In many cultures, this philosophy is quite literally represented in the way family units are structured. Parents, children, grandparents, aunts, uncles and even cousins often live together under one roof, with all adults playing an integral role in the upbringing of the children of the home.
Upon a relationship breakdown, the close bonds these children develop with their extended family members are at genuine risk.
Despite this, Canada’s family law continues to reflect the primacy of the nuclear family - parents and children only. This focus detrimentally affects grandparents in particular, many of whom have resided with the family unit and even been de facto primary caregivers of their grandchildren, until the marital or relationship breakdown.
As the Court of Appeal noted in
Chapman v Chapman (2001), 2001 CanLII 24015 (ON CA), which remains the leading Ontario decision on grandparental access, the underlying assumption is that parental autonomy and deference is to be maintained, unless a parent behaves in a manner inconsistent with the best interest of the children.
Further, a strong, existing relationship between an extended family member and a child must be demonstrated for access with the extended family members to even be considered.

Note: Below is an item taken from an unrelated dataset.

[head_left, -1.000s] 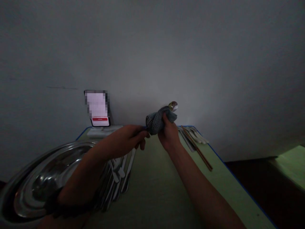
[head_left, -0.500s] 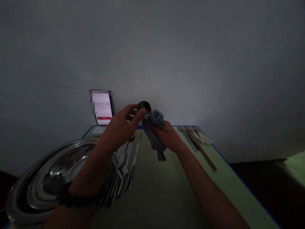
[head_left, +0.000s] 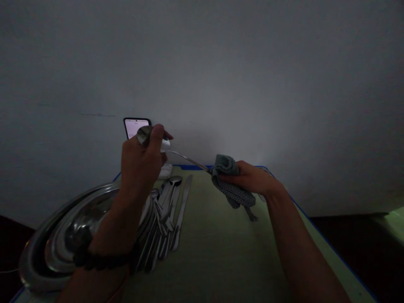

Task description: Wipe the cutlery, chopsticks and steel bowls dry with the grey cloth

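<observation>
One spoon (head_left: 165, 145); handle (head_left: 193, 161) in cloth (head_left: 232, 194)

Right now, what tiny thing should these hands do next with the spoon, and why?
Perhaps slide the cloth along the spoon handle toward the spoon head: the left grip holds that end, the right grip holds the cloth where the handle disappears into it, and the stretch between is uncovered.

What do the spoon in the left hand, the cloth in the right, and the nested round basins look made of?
Spoon: polished metal, probably stainless steel; its head shows bright highlights and dark reflections.
Cloth: soft, matte textile; it bunches in folds and has a speckled weave. I can't tell the fibre.
Basins: shiny metal, likely stainless steel, judging by the mirror-like glints.
</observation>
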Available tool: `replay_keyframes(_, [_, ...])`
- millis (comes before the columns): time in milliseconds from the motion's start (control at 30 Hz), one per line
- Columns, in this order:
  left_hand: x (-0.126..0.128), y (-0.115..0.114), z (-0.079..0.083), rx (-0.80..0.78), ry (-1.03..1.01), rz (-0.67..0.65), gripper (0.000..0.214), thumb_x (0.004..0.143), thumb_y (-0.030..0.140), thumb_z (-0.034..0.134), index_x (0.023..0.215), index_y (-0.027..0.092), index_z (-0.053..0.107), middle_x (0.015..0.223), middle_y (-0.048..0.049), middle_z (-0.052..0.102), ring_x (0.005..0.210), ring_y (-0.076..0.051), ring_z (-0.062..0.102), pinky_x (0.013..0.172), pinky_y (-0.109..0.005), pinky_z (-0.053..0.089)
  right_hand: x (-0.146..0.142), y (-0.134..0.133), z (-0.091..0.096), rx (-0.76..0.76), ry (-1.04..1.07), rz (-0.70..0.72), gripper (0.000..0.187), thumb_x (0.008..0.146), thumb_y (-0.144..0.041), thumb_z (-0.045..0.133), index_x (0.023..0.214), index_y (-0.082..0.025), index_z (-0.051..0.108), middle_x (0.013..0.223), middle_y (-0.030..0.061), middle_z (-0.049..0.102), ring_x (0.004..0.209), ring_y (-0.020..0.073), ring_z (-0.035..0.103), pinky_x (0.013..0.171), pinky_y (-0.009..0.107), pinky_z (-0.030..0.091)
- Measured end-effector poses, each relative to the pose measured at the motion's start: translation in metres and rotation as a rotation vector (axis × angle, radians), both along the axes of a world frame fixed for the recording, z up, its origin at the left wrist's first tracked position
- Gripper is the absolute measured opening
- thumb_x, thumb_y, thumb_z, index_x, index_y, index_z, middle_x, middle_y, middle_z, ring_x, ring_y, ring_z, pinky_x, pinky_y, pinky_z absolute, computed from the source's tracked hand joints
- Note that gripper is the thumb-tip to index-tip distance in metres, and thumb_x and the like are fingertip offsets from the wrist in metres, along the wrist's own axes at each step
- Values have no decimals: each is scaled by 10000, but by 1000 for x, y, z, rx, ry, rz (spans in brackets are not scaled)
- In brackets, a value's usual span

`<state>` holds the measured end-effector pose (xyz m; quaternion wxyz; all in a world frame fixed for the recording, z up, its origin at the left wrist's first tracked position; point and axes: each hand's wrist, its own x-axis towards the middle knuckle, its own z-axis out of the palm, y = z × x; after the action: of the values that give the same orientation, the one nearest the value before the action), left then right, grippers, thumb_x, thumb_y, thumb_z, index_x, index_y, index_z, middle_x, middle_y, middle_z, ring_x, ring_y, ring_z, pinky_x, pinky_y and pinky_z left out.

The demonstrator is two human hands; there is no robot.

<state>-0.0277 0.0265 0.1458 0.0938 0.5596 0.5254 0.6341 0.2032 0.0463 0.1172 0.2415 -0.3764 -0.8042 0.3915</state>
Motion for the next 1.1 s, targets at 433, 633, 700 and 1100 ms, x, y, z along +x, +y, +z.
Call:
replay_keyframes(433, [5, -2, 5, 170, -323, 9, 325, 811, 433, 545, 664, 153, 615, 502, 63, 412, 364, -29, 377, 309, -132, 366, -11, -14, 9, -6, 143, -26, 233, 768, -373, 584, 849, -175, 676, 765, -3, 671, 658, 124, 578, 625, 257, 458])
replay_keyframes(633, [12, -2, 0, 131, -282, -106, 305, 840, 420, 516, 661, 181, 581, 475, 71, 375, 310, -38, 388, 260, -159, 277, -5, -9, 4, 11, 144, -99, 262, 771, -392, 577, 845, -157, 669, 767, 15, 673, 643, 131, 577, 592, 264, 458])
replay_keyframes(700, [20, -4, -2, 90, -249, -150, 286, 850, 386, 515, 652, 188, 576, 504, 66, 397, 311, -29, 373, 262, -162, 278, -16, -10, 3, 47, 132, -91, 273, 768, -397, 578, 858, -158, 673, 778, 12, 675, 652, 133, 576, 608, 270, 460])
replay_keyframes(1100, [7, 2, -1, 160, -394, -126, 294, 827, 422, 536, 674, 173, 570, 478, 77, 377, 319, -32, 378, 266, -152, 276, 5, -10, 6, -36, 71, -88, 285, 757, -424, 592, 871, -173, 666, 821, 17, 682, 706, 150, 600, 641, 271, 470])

While this approach might make good sense in the context of a typical nuclear family, it does not necessarily reflect the realities of other types of family units, particularly the joint or combined family.
Canadian law will protect relationships between a child and an extended family member, if that relationship is substantial in nature and, and in the words of the Ontario Court of Appeal, is subject to being “imperilled arbitrarily” by a parent.
Our family courts appear to fall short, however, in failing to apply the best interests test to account for the emotional and cultural significance of extended family, and to prevent the further destabilization a child may suffer on marital or relationship breakdown if their bonds with extended family are not more meaningfully protected.
This is particularly true of extended family that children have resided with.
It has been argued that a parent should have elevated status in assessing best interests. This position was considered by Justice Aston in
Vanderhoek v Stark, [1999] O.J. No. 4479. While the Court expressly rejected that there was any legal presumption in favour of a parent in custody cases, it nonetheless stated:
14. … In my view,
each advantage that one side can point to is effectively offset by an advantage
on the other side. The factor that tips the scales, though not specifically
enumerated in section 24(2), is that Mr. Vanderhoek is a parent and the Starks
are grandparents.
Though grandparents
have always had standing to seek access and/or custody, the Ontario CLRA was recently amended
to expressly include grandparents as named persons who may bring such
applications, and to require that the nature of their relationship with a
grandchild be considered as a factor in determining the best interests of the
child.
To many, this was seen to signal a paradigm shift, as a statutory recognition of grandparents’ roles
in raising a child.
However, in discussing the significance of these amendments, the Court
in Whitteker v Legue, 2018 ONSC 1557 (CanLII) was quick to clarify that the
mere fact that grandparents are now specifically referred to in the CLRA does not elevate them to any
special status.
“Family” may hold different meaning to each of us, particularly
when viewed through a cultural lens. We will need to continue to reconsider
whether Canadian law’s focus on the nuclear family comes at the expense of
critical, extended familial bonds in differently-constituted families.